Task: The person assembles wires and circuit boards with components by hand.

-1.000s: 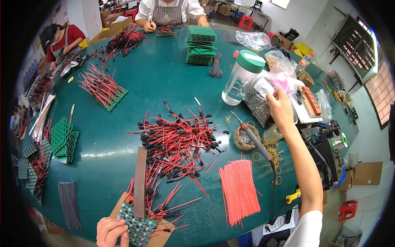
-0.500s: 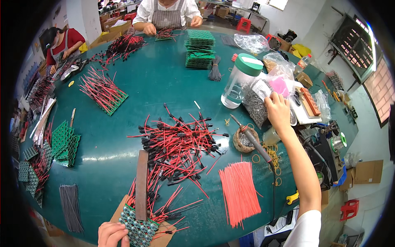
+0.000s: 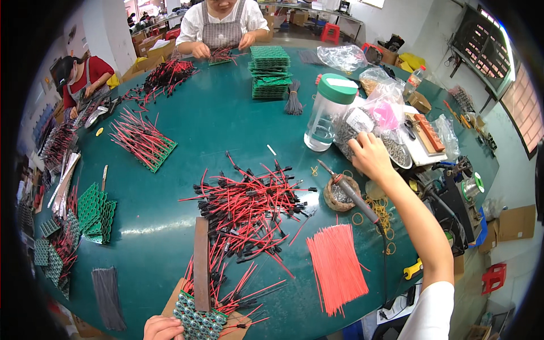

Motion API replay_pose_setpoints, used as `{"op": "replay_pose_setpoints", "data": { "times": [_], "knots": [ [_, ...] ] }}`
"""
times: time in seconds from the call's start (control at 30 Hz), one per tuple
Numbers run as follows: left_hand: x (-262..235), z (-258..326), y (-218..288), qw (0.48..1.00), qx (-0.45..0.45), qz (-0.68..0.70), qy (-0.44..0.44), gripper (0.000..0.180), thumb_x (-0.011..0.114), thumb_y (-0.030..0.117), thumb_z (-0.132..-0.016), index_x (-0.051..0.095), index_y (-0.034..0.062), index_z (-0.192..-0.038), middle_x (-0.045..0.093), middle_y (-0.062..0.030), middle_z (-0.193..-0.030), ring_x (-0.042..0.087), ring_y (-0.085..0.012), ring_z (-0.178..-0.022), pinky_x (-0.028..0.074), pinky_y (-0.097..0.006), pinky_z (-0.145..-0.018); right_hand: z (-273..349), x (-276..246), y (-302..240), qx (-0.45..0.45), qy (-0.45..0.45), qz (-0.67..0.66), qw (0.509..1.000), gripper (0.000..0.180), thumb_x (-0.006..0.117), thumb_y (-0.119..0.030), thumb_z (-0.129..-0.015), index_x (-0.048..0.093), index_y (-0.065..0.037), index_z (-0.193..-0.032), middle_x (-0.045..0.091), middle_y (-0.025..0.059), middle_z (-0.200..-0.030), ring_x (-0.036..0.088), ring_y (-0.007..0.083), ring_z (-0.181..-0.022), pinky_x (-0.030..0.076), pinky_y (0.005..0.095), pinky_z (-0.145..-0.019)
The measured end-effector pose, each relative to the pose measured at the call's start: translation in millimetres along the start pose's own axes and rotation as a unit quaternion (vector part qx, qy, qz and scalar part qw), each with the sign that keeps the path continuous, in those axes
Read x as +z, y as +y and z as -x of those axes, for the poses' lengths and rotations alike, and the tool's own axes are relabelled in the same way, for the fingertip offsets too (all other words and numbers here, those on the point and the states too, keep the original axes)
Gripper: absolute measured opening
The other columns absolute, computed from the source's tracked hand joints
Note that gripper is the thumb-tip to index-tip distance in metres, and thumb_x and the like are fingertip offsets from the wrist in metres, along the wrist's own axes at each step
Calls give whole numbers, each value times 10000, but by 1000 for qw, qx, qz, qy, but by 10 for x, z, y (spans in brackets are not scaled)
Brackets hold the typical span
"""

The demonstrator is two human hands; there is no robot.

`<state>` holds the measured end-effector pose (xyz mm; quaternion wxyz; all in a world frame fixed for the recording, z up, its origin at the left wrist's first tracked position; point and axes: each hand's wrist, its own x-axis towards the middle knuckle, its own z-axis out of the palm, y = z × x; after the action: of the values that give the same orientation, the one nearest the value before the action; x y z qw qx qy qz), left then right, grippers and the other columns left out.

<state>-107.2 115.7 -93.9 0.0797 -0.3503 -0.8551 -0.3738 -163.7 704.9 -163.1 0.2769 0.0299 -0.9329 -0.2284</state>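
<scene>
My left hand (image 3: 164,328) is closed on the left edge of a green circuit board panel (image 3: 198,318) at the near edge of the table. A brown flat bar (image 3: 202,263) lies across the panel, with red wires ending in black connectors around it. My right hand (image 3: 372,154) reaches far right, its fingers bent over the near side of a clear plastic bag of small grey parts (image 3: 342,135); the fingertips are partly hidden. Just beyond that hand sits a tray of small parts (image 3: 398,152). A clear jar with a green lid (image 3: 326,116) stands left of the bag.
A soldering iron (image 3: 356,197) rests on a round pot (image 3: 338,195), near yellow rubber bands (image 3: 378,218). Red wires (image 3: 337,269) lie nearby; a connector-wire pile (image 3: 249,204) fills the middle. Grey wires (image 3: 108,297) and green panels (image 3: 96,212) lie left. A co-worker (image 3: 221,28) sits opposite.
My right hand has shifted slightly left and down at the plastic bag, and more of the parts tray shows. My left hand stays on the panel. The view has shifted a little.
</scene>
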Motion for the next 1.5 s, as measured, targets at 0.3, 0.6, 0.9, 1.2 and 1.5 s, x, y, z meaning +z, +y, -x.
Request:
{"op": "replay_pose_setpoints", "data": {
  "times": [0.3, 0.6, 0.9, 1.2, 1.5],
  "knots": [
    [-13, 17, 66, 1000, -1, 8, -2, 105, 660, -47, -836, 670, -20, -937, 673, -156, -945, 638, -328, -907, 503, -416, -855, -57, -50, 34, 11, -41, -72, 997, 315, 676, -97, -703, 578, -102, -1003, 528, 88, -952, 576, 277, -917, 517, 385, -733],
    [-161, 119, 179, 1000, 24, 5, 0, 107, 654, -53, -831, 672, -16, -929, 675, -155, -933, 643, -332, -905, 505, -425, -868, -13, -483, 42, 48, -163, -115, 979, 350, 614, 9, -749, 614, -72, -1090, 566, 116, -1031, 584, 321, -1005, 524, 398, -810],
    [-299, 309, 216, 997, 32, -52, 50, 132, 659, 16, -738, 660, 23, -869, 667, -129, -909, 638, -301, -855, 495, -438, -825, 540, -1715, -1007, 440, -73, -890, 94, 312, 540, -263, -1006, 598, 17, -1133, 675, 99, -931, 644, 189, -799, 526, 294, -696],
    [-671, 633, 277, 981, 44, -92, 164, 124, 727, -11, -717, 704, 50, -823, 714, -52, -897, 681, -239, -827, 536, -364, -767, 1507, -554, -1056, 494, 284, -819, -74, 348, 574, -163, -984, 520, 82, -1226, 656, 195, -1152, 653, 231, -981, 556, 306, -834],
    [-1255, 1700, -182, 921, -132, -131, 343, 68, 632, -26, -850, 674, -7, -900, 696, -116, -953, 666, -239, -912, 522, -329, -811, 1136, -111, -814, 492, 198, -822, -207, 452, 688, -156, -911, 522, 63, -1271, 596, 190, -1241, 614, 267, -1078, 572, 312, -823]
  ]
}}
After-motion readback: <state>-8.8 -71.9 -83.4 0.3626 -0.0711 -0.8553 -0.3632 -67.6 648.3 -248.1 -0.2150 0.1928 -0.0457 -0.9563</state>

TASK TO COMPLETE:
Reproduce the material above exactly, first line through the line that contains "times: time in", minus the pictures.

RESPONSE TO THIS EXERCISE:
Task: The person assembles wires and circuit boards with components by hand.

-1.000s: 
-0.500s: 
+0.000s: 

Motion API replay_pose_setpoints, used as `{"op": "replay_pose_setpoints", "data": { "times": [_], "knots": [ [_, ...] ] }}`
"""
times: time in seconds from the call's start (control at 30 Hz), one per tuple

The exercise closes with this answer.